>>>
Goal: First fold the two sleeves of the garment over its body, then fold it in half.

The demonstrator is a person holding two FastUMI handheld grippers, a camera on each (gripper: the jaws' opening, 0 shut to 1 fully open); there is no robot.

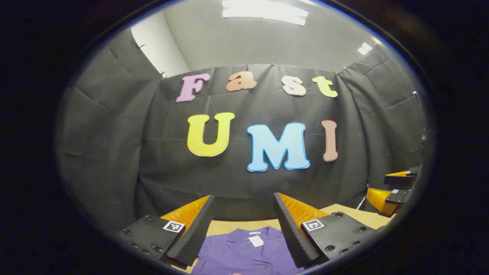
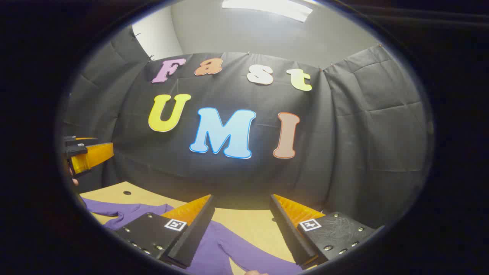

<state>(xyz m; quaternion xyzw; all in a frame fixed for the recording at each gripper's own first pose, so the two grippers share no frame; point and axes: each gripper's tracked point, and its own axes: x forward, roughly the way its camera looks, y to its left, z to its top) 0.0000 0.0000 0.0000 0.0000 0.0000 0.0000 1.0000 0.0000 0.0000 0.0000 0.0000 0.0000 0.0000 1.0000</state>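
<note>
A: Left gripper spread wide above the purple garment's collar?
B: Yes. Right gripper spread too, over a sleeve flat on the desk; bare desk beyond.

Left claw mounts: black, screwed, seemingly square-tagged.

The garment lies on the table, collar toward the booth wall; in the right gripper view a sleeve stretches across the tabletop
</note>
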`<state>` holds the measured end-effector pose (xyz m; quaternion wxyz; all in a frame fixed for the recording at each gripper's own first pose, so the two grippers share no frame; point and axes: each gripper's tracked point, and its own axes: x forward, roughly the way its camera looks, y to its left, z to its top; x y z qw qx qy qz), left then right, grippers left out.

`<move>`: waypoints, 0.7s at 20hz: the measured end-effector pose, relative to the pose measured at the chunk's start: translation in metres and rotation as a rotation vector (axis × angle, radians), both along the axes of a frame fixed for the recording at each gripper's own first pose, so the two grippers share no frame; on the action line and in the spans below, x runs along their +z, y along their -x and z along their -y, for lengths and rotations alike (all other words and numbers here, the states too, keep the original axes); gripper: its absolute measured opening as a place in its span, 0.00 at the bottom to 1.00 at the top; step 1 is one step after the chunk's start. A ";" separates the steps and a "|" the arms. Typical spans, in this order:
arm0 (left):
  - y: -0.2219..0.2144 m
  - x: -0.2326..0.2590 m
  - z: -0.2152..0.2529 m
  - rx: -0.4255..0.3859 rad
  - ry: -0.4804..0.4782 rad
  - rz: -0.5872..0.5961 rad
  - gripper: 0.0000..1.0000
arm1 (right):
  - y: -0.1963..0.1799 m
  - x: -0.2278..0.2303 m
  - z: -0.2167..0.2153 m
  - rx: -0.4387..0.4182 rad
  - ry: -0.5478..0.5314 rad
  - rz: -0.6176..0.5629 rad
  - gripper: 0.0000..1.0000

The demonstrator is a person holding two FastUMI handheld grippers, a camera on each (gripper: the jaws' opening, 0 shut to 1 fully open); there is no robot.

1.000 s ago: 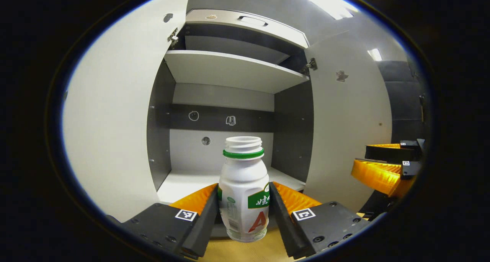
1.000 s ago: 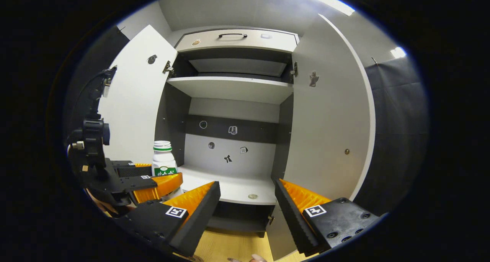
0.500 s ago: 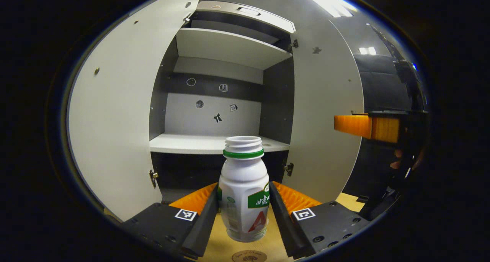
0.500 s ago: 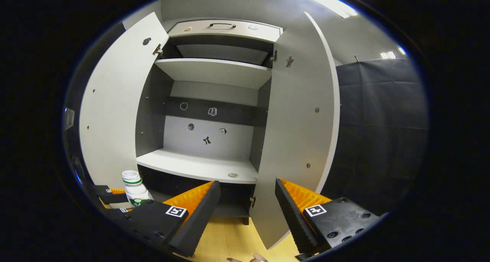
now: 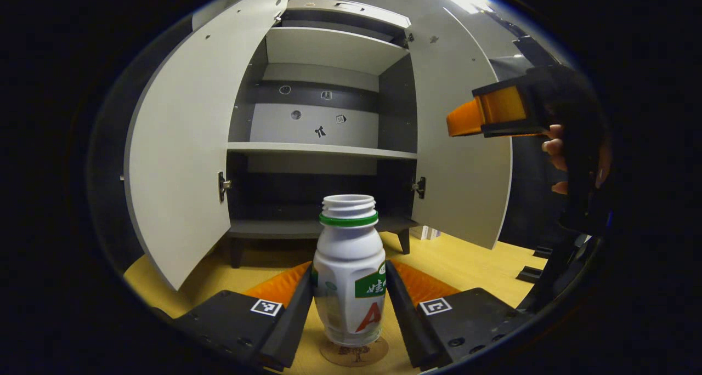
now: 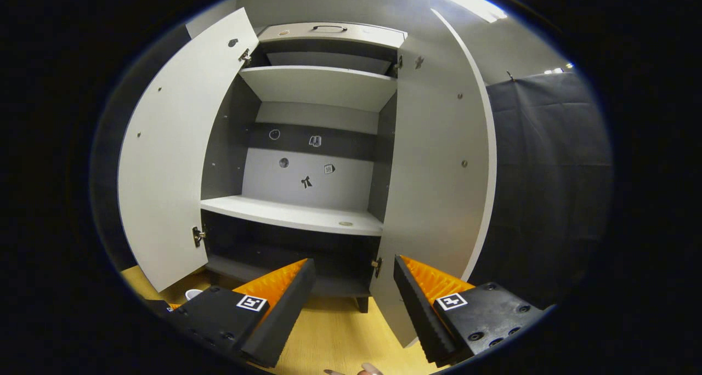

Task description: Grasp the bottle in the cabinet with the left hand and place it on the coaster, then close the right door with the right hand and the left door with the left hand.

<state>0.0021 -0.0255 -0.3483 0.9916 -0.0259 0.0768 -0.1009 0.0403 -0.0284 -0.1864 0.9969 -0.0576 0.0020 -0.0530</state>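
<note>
Left tool (image 5: 349, 298) is clamped on the bottle (image 5: 349, 279), sitting right over the coaster (image 5: 354, 352) on the worktop (image 5: 466, 260). Letting go off-centre could tip it. Right tool (image 6: 354, 304) hangs open near the right door (image 6: 439, 172); a sloppy push could swing wide.

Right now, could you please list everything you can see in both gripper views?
Bottle: one, white with a green neck ring, uncapped, upright between the left gripper's fingers, over the coaster.
Coaster: one, brown, round, on the floor under the bottle.
Cabinet: one, grey and white, shelves bare.
Left door: one, white, open.
Right door: one, white, open.
Floor: yellow wood.
Left gripper: shut on the bottle.
Right gripper: open, holding nothing, before the right door.
Hand: one, holding the right gripper.
</note>
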 end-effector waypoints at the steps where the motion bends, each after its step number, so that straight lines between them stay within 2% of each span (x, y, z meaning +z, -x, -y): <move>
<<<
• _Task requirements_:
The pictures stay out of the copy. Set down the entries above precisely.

• _Task result_:
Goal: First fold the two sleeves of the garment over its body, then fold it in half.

The demonstrator is a person holding two FastUMI handheld grippers, a camera on each (gripper: the jaws' opening, 0 shut to 1 fully open); there is no robot.


<state>(xyz m; quaternion xyzw; all in a frame fixed for the recording at each gripper's own first pose, so the two grippers share no frame; point and axes: each gripper's tracked point, and its own axes: x forward, roughly the way its camera looks, y to its left, z to its top) 0.0000 0.0000 0.0000 0.0000 0.0000 0.0000 1.0000 0.0000 0.0000 0.0000 0.0000 0.0000 0.0000 1.0000</state>
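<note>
A: Left gripper spread wide above the purple garment's collar?
B: Yes. Right gripper spread too, over a sleeve flat on the desk; bare desk beyond.

Left claw mounts: black, screwed, seemingly square-tagged.

The garment lies on the table, collar toward the booth wall; in the right gripper view a sleeve stretches across the tabletop
</note>
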`<state>` holds the measured end-effector pose (xyz m; quaternion wxyz; all in a frame fixed for the recording at each gripper's own first pose, so the two grippers share no frame; point and axes: each gripper's tracked point, and its own axes: x forward, roughly the way its camera looks, y to its left, z to its top; x y z qw qx qy qz), left then right, grippers left out.

`<move>`: waypoints, 0.7s at 20hz: the measured end-effector pose, relative to the pose measured at the chunk's start: translation in metres and rotation as a rotation vector (axis × angle, radians), both along the axes of a frame fixed for the recording at each gripper's own first pose, so the two grippers share no frame; on the action line and in the spans below, x runs along their +z, y along their -x and z along their -y, for lengths and rotations alike (all other words and numbers here, the states too, keep the original axes); gripper: its absolute measured opening as a place in its span, 0.00 at the bottom to 1.00 at the top; step 1 is one step after the chunk's start. A ";" separates the steps and a "|" the arms. Typical spans, in this order:
arm0 (left):
  - y: -0.2219..0.2144 m
  - x: -0.2326..0.2590 m
  - z: -0.2152..0.2529 m
  - rx: -0.4255..0.3859 rad
  - ry: -0.4804..0.4782 rad
  - rz: -0.5872..0.5961 rad
  - gripper: 0.0000..1.0000
arm1 (right):
  - y: -0.1963..0.1799 m
  - x: -0.2278..0.2303 m
  - z: -0.2167..0.2153 m
  - rx: -0.4387..0.4182 rad
  - ry: -0.5478..0.5314 rad
  - rz: -0.6176..0.5629 rad
  - gripper: 0.0000..1.0000

The demonstrator is a person holding two FastUMI handheld grippers, a camera on each (gripper: the jaws' opening, 0 shut to 1 fully open); there is no robot.

1.000 s ago: 
1.000 s ago: 
0.500 s ago: 
0.500 s ago: 
now: 
now: 

Task description: Grasp the bottle in the cabinet with the left hand and place it on the coaster, then close the right door with the right hand and the left door with the left hand.

<state>0.0021 -0.0255 -0.3483 0.9916 -0.0259 0.0768 -0.1009 0.0403 -0.0284 -0.1864 0.9969 -0.0576 0.0020 -0.0530</state>
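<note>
Left tool (image 5: 349, 298) is clamped on the bottle (image 5: 349, 279), sitting right over the coaster (image 5: 354, 352) on the worktop (image 5: 466, 260). Letting go off-centre could tip it. Right tool (image 6: 354, 304) hangs open near the right door (image 6: 439, 172); a sloppy push could swing wide.

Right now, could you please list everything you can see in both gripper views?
Bottle: one, white with a green neck ring, uncapped, upright between the left gripper's fingers, over the coaster.
Coaster: one, brown, round, on the floor under the bottle.
Cabinet: one, grey and white, shelves bare.
Left door: one, white, open.
Right door: one, white, open.
Floor: yellow wood.
Left gripper: shut on the bottle.
Right gripper: open, holding nothing, before the right door.
Hand: one, holding the right gripper.
</note>
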 end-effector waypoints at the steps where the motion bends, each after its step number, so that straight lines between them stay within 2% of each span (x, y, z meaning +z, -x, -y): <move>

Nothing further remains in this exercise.